Project Input Processing & Document Analysis
TL;DR: Analyzes project input documents (briefs, RFPs, SOWs, emails, meeting notes) to extract structured requirements, constraints, assumptions, stakeholders, and key decisions. Produces a normalized input digest that feeds the project charter and planning phases.
Principio Rector
La calidad del proyecto es proporcional a la calidad de sus inputs. Documentos ambiguos, contradictorios o incompletos son la causa raíz de la mayoría de los fracasos en proyectos. Este skill transforma información no estructurada en insumos normalizados y verificables, identificando gaps antes de que se conviertan en riesgos.
Assumptions & Limits
- Assumes input documents are available in readable format (Markdown, PDF, DOCX, or plain text) [SUPUESTO]
- Assumes at least one input document exists — cannot analyze from verbal-only briefings [SUPUESTO]
- Breaks if input documents are in languages other than Spanish or English — translation must precede analysis [PLAN]
- Scope limited to extraction and normalization; input validation requires stakeholder confirmation [STAKEHOLDER]
- Does not generate requirements — extracts and structures what exists in source documents [PLAN]
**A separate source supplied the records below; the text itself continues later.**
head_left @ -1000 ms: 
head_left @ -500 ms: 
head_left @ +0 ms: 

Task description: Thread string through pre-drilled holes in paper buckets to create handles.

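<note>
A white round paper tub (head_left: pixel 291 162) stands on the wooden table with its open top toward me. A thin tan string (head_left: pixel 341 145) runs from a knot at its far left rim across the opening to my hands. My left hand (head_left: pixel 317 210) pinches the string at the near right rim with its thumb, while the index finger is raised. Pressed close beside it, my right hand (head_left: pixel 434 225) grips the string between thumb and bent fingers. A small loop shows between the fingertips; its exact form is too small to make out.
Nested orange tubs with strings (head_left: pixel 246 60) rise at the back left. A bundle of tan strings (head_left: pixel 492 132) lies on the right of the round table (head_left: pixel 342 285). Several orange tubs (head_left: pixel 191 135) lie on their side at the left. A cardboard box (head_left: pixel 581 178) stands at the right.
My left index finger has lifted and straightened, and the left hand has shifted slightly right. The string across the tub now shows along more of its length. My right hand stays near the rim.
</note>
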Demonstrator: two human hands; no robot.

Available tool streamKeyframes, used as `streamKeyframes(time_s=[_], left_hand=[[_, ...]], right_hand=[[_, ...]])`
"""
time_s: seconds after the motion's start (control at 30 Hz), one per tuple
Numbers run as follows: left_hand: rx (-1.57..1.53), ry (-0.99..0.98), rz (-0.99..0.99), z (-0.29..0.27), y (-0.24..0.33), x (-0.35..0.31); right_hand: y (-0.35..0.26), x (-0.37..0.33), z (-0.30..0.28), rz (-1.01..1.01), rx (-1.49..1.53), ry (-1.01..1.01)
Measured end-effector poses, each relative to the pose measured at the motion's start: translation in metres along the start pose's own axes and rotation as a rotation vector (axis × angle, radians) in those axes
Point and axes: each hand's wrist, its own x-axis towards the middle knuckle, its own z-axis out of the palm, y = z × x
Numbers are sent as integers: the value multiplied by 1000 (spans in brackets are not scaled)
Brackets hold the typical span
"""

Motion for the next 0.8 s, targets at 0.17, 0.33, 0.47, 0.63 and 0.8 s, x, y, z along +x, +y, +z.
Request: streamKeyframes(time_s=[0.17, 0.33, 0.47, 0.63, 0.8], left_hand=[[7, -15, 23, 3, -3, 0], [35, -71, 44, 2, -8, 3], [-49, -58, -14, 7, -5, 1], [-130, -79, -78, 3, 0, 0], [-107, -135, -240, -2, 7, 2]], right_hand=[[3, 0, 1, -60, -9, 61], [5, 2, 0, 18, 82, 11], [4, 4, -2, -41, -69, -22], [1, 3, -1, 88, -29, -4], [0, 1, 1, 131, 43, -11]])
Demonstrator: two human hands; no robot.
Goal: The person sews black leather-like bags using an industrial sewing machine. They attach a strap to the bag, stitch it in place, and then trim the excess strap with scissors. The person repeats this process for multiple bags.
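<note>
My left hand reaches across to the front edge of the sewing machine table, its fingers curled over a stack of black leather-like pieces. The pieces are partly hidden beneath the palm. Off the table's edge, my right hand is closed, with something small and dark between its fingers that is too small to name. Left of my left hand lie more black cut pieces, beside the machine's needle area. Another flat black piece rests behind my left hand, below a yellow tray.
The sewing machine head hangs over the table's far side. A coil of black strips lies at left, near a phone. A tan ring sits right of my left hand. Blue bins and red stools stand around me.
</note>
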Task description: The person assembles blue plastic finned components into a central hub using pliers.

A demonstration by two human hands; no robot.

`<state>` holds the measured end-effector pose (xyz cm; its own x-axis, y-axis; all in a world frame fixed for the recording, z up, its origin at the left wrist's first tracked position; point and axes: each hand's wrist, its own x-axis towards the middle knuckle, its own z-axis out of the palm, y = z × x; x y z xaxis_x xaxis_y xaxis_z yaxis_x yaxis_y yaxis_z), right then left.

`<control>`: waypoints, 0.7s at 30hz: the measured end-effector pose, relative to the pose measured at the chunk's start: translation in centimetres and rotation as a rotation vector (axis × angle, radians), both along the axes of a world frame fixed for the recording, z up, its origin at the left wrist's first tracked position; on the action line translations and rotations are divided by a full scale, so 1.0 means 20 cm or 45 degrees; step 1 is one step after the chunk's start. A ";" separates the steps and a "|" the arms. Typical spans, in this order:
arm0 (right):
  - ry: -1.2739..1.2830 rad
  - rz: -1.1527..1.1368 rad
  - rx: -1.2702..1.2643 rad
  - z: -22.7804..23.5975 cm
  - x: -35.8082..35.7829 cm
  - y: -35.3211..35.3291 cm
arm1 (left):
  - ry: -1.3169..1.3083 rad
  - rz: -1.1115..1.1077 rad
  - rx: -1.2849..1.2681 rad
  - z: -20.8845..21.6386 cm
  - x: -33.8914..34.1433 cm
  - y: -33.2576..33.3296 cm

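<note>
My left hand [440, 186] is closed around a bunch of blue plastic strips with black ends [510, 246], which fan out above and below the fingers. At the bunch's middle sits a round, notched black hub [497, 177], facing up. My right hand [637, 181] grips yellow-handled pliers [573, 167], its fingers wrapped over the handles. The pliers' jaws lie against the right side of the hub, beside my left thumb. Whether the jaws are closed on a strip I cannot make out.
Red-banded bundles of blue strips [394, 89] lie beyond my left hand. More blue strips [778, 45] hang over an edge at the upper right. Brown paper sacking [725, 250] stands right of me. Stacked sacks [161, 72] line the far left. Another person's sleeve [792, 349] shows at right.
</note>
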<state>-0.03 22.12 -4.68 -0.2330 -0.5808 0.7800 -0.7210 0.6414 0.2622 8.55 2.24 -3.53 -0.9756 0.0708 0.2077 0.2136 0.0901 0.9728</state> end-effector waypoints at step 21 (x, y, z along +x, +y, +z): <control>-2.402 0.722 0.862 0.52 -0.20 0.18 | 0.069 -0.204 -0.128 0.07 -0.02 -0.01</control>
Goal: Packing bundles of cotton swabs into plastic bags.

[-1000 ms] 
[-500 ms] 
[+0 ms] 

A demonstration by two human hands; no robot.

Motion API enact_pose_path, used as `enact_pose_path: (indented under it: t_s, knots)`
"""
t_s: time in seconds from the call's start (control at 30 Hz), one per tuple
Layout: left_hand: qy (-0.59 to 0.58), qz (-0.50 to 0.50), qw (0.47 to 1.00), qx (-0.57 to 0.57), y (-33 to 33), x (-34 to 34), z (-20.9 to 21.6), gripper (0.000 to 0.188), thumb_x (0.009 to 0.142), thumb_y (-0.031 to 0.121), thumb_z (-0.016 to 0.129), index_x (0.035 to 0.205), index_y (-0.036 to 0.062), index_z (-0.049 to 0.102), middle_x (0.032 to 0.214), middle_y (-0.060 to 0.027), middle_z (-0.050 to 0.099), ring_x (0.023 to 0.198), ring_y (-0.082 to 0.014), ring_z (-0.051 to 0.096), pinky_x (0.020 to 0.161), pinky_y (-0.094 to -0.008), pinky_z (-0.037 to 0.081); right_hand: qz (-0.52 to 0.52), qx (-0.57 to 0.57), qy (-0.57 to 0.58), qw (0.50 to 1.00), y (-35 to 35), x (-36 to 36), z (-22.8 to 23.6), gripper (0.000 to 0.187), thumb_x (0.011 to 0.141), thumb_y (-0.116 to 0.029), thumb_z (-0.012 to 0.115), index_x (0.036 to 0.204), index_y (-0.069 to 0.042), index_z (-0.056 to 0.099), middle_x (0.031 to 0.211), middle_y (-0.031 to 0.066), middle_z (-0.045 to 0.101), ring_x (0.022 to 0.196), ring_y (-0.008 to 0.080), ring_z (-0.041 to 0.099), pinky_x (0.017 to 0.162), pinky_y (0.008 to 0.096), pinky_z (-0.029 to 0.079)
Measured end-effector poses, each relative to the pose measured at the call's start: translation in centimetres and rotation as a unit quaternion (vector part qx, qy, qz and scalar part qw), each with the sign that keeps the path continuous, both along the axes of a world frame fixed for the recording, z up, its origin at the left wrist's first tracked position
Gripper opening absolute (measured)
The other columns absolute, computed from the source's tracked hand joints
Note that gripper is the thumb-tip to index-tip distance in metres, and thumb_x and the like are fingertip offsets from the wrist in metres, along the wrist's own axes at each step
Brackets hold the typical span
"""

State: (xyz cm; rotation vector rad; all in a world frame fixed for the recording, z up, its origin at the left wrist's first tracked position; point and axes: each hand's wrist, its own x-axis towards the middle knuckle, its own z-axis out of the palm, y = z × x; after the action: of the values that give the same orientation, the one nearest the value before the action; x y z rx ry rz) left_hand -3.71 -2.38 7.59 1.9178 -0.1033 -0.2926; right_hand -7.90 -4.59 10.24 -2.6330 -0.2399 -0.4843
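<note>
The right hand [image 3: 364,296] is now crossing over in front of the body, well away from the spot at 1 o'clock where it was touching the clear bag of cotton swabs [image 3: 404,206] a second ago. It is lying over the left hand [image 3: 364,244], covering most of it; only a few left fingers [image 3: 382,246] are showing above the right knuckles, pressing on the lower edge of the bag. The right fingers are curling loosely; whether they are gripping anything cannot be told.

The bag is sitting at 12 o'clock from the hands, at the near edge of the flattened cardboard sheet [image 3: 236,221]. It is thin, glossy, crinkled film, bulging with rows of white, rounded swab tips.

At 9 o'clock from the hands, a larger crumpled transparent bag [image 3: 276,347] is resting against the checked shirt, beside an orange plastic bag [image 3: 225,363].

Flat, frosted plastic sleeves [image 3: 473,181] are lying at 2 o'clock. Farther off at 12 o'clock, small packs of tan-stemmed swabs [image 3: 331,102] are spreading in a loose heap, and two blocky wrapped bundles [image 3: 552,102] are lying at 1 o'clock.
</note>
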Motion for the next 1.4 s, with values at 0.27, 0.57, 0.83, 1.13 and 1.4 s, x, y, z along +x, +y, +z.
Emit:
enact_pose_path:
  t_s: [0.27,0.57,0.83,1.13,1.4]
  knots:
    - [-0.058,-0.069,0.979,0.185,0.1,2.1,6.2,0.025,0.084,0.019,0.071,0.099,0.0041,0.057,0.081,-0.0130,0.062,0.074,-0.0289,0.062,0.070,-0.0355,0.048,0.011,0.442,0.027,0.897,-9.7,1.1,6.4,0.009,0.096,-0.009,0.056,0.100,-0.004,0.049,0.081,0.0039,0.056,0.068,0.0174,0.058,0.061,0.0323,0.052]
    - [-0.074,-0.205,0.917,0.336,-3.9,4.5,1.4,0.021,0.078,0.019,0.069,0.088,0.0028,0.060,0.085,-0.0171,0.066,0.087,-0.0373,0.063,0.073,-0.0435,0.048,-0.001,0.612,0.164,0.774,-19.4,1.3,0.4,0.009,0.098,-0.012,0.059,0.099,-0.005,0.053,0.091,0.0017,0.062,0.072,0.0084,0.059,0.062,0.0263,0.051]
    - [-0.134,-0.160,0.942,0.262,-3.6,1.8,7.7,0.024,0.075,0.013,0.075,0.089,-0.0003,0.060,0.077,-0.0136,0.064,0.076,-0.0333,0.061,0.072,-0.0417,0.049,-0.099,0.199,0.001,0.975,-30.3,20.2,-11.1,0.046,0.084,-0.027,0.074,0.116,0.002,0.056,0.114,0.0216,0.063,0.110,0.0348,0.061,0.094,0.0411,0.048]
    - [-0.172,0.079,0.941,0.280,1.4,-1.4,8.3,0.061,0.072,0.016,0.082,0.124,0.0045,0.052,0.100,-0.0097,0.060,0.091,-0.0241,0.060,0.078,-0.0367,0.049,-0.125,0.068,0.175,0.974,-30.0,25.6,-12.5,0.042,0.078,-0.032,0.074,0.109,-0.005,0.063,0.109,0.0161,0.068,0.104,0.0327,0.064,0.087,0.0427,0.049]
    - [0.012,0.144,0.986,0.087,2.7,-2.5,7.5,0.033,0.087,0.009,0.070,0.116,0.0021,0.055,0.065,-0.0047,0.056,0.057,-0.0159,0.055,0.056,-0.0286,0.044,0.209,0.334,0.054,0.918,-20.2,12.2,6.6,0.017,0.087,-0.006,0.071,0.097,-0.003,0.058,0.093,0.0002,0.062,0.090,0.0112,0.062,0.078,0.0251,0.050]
- Implicit requirements tagged as [INFERENCIA] require stakeholder confirmation before becoming [PLAN]
Usage
/pm:input-analysis $DOCUMENT_PATH --type=rfp
/pm:input-analysis $PROJECT_DIR --type=multi-doc --detect-contradictions
/pm:input-analysis $DOCUMENT_PATH --type=brief --output=backlog-ready
Parameters:
| Parameter | Required | Description |
|---|
$DOCUMENT_PATH | Yes | Path to input document or project directory |
--type | No | rfp / sow / brief / multi-doc (default: brief) |
--detect-contradictions | No | Enable cross-document contradiction detection |
--output | No | Output format: digest / backlog-ready / requirements-matrix |
Service Type Routing
{TIPO_PROYECTO} variants:
- Agile: Inputs parsed into epics, user stories, and acceptance criteria; backlog-ready format with priority signals
- Waterfall: Inputs mapped to formal requirements traceability matrix; scope statement and deliverable specifications extracted
- SAFe: Inputs decomposed into capabilities, features, and enablers; aligned to value streams and PI objectives
- Hybrid: Inputs classified by predictability — predictable components get formal specs, emergent components get story format
- Transformation: Vision documents, maturity assessments, and change readiness surveys analyzed for organizational impact
- Portfolio: Cross-project input consolidation; strategic alignment validation against portfolio investment themes
Before Analyzing Inputs
- Glob
*brief*, *rfp*, *sow* in project directory — inventory all input documents [PLAN]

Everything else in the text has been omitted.